From the first line to the last, output the data exactly as it stands, minus its pictures.

Supplied information:
● ● ●

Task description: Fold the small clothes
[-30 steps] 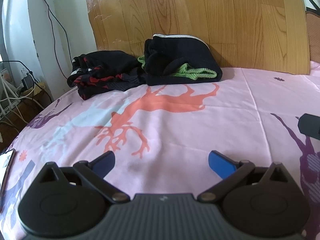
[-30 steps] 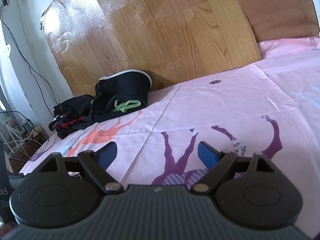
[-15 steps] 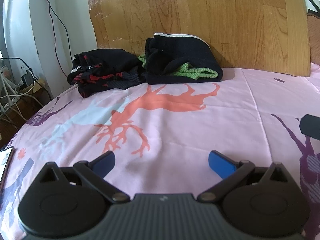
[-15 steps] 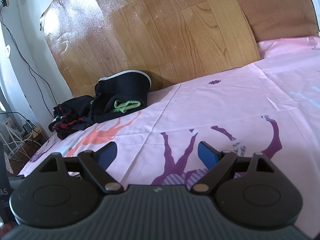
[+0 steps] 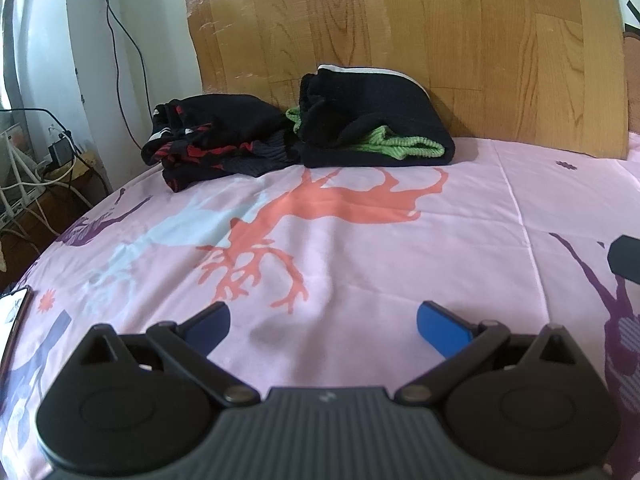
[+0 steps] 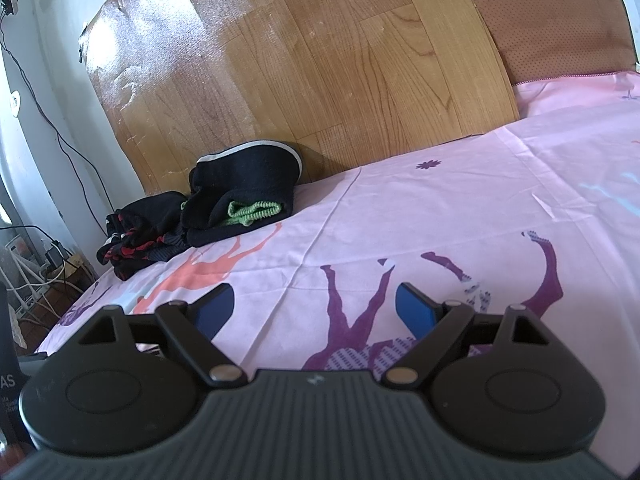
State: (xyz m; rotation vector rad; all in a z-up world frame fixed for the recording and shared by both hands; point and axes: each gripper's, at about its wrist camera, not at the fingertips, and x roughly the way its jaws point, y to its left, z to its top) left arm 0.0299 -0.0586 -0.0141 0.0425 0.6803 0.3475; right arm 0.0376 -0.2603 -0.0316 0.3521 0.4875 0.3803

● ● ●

Finished exercise:
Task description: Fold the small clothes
[-30 steps] 
[-30 steps] 
[-15 steps] 
[-15 steps] 
[+0 steps] 
[+0 steps] 
State: (xyz m; rotation vector rad; all in a z-up world frame fixed for the recording and shared by both hands; point and axes: each gripper's, at about its wrist camera, not at the fingertips, and x roughly the way its jaws point, y to its left, z to its top) left arm 0.0299 -0.0586 -0.0141 0.0425 0.6803 0.3475; right arm 0.0376 -0.2603 -0.0316 0.3521 0.4875 0.3803

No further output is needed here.